In case of problems in the supervisory relation that PhD students feel they cannot discuss with their supervisors, they can:

  • Consult with the Graduate Mentor. The GM can provide advise on how to open up a conversation on this, or can play a mediating role with the supervisor in question.
  • In more complex and fraught cases, the graduate mentor can confer with the SD and/or advise the student to write an email to the SD explaining the situation. Depending on the nature of the complaints, there will be follow up advice on next steps. The SD may discuss the problem with the various people involved, in an attempt to mediate and find a solution. The advice may also entail the recommendation to consult with the confidential counselor of the Faculty/Leiden University or a referral to the official complaint procedure of Leiden University.
  1. Clusters

Research clusters play an important role in providing a safe space for learning and intellectual exchange, and ensure that PhD students have connections and a space to share their work with junior and senior staff beyond their specific project and/or supervisor. In order to ensure this works well, we propose that:

  • Every PhD becomes a member of a research cluster.
  • Cluster coordination is done by a team of one permanent faculty members and a senior PhD student.
  • The PhD who co-coordinates a research cluster should have the status of employee within the contract time.
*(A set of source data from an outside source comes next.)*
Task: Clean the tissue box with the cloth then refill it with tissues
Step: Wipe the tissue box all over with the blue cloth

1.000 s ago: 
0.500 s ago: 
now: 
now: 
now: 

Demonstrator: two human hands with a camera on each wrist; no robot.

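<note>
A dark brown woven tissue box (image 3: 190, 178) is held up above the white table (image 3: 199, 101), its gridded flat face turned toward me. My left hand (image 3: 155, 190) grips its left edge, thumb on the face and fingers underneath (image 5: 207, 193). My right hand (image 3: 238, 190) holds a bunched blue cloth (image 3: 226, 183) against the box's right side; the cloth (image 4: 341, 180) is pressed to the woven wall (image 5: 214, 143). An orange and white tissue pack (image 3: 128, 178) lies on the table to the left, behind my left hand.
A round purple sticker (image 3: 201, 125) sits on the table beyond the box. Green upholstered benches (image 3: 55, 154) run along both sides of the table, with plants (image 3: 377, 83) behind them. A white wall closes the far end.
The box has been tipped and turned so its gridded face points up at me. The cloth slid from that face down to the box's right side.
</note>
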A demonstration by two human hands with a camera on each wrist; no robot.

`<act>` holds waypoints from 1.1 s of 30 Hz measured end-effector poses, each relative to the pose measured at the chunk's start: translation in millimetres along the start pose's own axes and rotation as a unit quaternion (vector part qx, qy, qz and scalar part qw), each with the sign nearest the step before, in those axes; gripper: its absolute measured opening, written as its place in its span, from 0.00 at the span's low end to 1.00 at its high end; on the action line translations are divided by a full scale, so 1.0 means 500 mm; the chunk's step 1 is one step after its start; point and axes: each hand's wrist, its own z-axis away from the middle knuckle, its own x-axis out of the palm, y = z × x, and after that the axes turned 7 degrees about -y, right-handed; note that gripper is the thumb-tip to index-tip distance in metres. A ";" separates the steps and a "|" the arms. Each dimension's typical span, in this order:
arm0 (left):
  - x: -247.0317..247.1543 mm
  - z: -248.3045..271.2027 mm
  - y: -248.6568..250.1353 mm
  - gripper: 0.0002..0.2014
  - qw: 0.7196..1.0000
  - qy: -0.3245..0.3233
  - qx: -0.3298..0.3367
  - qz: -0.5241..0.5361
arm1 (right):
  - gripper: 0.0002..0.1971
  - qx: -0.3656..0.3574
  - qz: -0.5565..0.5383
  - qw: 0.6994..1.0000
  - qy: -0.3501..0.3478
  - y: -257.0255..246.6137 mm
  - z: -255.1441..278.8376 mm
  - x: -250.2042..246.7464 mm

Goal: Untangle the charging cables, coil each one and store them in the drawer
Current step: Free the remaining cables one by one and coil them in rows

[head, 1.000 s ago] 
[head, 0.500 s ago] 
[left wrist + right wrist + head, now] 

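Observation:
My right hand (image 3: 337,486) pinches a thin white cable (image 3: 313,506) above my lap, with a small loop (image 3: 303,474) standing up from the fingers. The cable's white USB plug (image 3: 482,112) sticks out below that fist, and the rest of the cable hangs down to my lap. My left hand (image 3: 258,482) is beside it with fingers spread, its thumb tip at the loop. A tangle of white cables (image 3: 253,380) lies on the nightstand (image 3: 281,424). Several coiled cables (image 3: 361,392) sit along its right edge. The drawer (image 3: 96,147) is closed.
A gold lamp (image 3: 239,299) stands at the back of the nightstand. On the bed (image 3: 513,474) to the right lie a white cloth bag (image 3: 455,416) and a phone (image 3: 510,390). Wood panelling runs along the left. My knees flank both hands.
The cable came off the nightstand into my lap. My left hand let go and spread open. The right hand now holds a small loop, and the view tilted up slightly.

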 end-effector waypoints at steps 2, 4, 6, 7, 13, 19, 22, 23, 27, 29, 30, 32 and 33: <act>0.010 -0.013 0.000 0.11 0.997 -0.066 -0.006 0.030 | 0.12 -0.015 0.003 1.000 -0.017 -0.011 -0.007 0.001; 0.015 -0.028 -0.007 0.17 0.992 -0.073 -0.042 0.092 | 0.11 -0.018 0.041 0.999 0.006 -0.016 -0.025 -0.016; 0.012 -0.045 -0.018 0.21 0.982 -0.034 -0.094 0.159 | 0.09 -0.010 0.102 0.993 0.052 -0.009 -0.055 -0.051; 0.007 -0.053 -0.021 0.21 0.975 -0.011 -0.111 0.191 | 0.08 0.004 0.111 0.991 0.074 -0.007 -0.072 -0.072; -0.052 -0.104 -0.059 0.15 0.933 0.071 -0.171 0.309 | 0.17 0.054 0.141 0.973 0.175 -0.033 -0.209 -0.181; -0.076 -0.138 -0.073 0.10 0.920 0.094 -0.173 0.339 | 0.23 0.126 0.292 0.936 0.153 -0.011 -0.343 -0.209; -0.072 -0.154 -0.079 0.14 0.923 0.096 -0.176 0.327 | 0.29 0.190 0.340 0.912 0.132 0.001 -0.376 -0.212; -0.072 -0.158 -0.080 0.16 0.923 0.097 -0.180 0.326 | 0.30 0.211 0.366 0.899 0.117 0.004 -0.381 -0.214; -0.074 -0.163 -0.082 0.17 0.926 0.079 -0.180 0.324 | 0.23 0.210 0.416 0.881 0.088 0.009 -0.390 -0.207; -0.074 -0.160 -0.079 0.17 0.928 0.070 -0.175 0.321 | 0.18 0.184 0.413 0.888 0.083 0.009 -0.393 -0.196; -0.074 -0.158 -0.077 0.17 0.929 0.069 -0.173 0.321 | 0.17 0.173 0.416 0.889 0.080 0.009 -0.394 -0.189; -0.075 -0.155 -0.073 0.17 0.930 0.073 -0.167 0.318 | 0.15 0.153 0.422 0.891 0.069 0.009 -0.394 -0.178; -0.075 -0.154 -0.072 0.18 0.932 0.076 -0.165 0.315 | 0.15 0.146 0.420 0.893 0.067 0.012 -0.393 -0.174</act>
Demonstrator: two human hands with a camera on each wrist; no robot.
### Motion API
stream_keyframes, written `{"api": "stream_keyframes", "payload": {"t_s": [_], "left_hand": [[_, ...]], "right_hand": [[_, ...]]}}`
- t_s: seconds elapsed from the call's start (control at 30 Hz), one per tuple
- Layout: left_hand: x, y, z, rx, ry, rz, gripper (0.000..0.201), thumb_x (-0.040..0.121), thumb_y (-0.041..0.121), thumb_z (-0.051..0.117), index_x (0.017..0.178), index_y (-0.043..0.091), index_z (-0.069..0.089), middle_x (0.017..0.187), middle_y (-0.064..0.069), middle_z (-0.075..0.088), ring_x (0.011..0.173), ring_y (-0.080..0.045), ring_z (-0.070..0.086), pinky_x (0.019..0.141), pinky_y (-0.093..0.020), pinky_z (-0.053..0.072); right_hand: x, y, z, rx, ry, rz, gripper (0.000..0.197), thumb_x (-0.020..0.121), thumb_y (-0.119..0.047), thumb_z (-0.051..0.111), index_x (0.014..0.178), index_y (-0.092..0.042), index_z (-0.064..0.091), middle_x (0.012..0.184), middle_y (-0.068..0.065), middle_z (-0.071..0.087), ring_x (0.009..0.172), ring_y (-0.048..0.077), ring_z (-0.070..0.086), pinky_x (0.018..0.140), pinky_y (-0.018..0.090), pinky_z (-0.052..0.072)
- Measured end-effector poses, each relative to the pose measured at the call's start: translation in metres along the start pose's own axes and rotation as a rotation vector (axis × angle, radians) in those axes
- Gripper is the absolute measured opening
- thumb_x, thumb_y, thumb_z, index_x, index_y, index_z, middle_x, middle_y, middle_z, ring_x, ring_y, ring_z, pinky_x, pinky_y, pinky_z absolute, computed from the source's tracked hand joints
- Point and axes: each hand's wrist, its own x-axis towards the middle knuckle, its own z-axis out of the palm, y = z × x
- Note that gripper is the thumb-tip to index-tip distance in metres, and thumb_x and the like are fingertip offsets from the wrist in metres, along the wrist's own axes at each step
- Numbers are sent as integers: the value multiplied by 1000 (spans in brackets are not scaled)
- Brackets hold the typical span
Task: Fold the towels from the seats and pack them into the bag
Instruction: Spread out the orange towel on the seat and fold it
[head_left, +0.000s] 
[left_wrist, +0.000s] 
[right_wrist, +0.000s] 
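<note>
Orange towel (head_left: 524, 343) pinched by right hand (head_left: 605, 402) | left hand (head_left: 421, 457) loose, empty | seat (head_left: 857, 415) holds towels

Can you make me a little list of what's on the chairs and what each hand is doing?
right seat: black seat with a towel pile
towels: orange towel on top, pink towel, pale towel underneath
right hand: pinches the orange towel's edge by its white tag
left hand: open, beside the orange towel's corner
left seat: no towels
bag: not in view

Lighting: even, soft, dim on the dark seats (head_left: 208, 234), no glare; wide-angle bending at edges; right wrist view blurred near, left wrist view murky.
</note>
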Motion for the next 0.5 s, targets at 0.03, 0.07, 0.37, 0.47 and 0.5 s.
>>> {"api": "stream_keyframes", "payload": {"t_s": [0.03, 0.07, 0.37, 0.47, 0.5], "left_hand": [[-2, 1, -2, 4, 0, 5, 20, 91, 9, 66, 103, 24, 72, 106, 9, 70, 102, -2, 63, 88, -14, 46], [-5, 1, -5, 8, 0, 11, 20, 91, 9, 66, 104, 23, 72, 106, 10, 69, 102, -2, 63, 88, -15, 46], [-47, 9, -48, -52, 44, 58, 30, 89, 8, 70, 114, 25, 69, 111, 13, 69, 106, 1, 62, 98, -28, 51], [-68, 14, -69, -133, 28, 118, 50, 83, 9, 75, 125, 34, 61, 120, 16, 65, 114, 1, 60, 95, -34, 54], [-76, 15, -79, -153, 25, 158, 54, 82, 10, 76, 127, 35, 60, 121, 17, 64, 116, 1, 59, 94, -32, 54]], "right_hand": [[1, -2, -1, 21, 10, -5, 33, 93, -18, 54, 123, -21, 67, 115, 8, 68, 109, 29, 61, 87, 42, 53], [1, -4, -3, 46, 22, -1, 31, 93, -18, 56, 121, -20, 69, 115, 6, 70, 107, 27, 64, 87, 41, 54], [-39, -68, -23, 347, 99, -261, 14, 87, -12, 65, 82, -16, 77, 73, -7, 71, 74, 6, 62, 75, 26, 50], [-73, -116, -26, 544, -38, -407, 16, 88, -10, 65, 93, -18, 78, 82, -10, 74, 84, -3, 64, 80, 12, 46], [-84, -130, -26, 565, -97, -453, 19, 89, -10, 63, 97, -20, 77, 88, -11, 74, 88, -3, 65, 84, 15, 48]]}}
Other PhDs can take on a role as cluster co-coordinator too, if they want to, however the institute should not expect it from e.g., external PhDs or PhDs who are beyond their contract period.
  • PhD supervisors should make sure they do not reproduce that supervisory relation in the research cluster. Cluster coordinators and the graduate mentor can help ensure this. 
  • The coordinators also ensure that new members “land” well in the cluster.
  1. PhD community

There are several initiatives for collective and self-care within the PhD community which have already proven important with respect to social safety and PhD wellbeing, especially the first hour of the BYT seminar. The PhDs will take up the idea of PhD mentorship in which a more senior PhD mentors an incoming PhD. The PhDs are investigating the status of the ‘buddy system’ that we initiated. For starters, the PhD representative sent a message to all PhDs to send her an email if they want to be coupled to a PhD mentor. Support that would help this initiative further. When a PhD starts, it would be great if the supervisor or GM could connect the new PhD to the PhD representative who has an overview of the current PhD mentors.

This document is formal living document that twice a year will be evaluated, once at the first Bring Your Thesis seminar of the academic year, and another time in the 1st regular (co)promotoren overleg of the academic year.